A Roblox Cheat Code Started the Hack That Breached Vercel

What Happened?

The chain of events that led to the Vercel breach reads like a textbook supply chain attack, except the first link broke somewhere nobody was watching.

In February 2026, a Context.ai employee with sensitive access privileges got hit with Lumma Stealer malware. According to researchers at Hudson Rock, that employee had been downloading Roblox game exploits, a common delivery method for this type of infostealer.

The data pulled from that infected machine included Google Workspace credentials, along with logins for Supabase, Datadog, and Authkit. Among what was exposed was the [email protected] account, which likely gave the attacker exactly the leverage needed to escalate privileges and pivot into Vercel’s infrastructure.

Shortly after, a threat actor claiming to be ShinyHunters posted on a hacking forum that they were selling access to Vercel’s data, including API keys, source code, database records, and GitHub and npm tokens. They claimed a ransom demand of $2 million. The real ShinyHunters group denied involvement.

What’s the Impact?

A limited subset of Vercel customers had their non-sensitive environment variables compromised. Vercel contacted those customers and recommended rotating their credentials immediately.

Vercel confirmed that its Next.js and Turbopack open source projects were not affected. In collaboration with GitHub, Microsoft, npm, and Socket, the team verified that no npm packages published by Vercel were tampered with.

That said, the broader risk is real. Vercel warned that the attack may affect hundreds of users across many organizations, not just its own systems. Non-sensitive environment variables often contain API keys, database credentials, and signing keys. If rotated too slowly, those become a door left open.

Vercel CEO Guillermo Rauch described the attackers as highly sophisticated, telling reporters he strongly suspects AI significantly accelerated their speed of movement inside Vercel’s systems.

How to Avoid This

The Vercel incident is a clear reminder that your security posture is only as strong as the tools your team connects to their accounts.

Vercel is advising all Google Workspace administrators to immediately check for usage of the compromised OAuth app:

110671459871-30f1spbu0hptbs60cb4vsmv79i7bbvqj.apps.googleusercontent.com

Beyond that, three habits would have meaningfully reduced the blast radius here:

• Limit OAuth permissions. Most AI productivity tools do not need full Google Drive access. Audit what you have connected and cut anything that asks for more than it needs.

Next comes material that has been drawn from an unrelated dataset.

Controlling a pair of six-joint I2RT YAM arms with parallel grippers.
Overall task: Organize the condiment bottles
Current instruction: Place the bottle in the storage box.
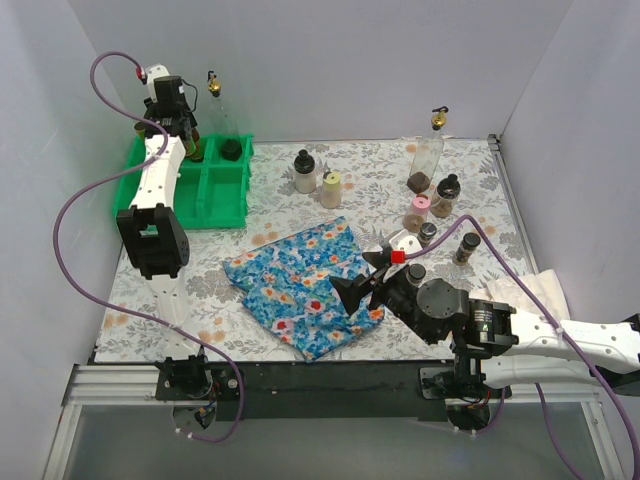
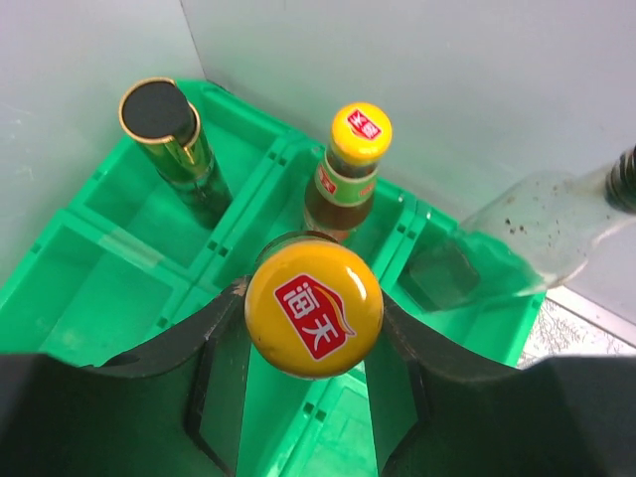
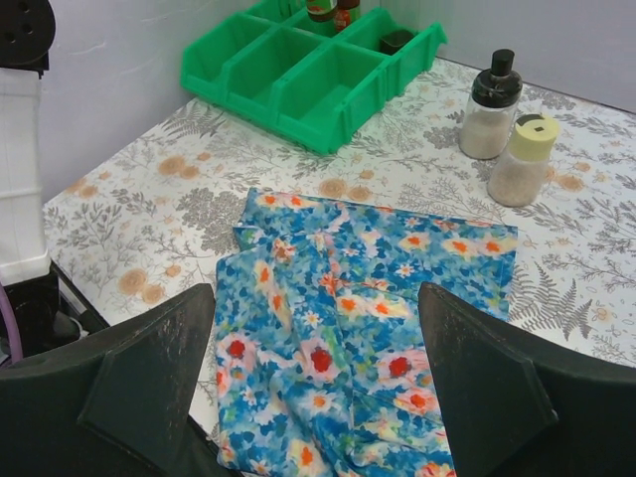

• Mark everything sensitive. Vercel now defaults all new environment variable creation to “sensitive: on,” meaning secrets are stored in a way that prevents them from being read. Follow the same logic in your own deployments.

• Enable multi-factor authentication. A stolen OAuth token should not be a skeleton key. MFA on corporate accounts adds a critical layer between credential theft and full account takeover.

Effective defense here requires treating OAuth apps as third-party vendors, eliminating long-lived platform secrets, and designing systems that assume a provider could be compromised.

Vercel says its services remain operational and the investigation, led with the help of Mandiant, is ongoing.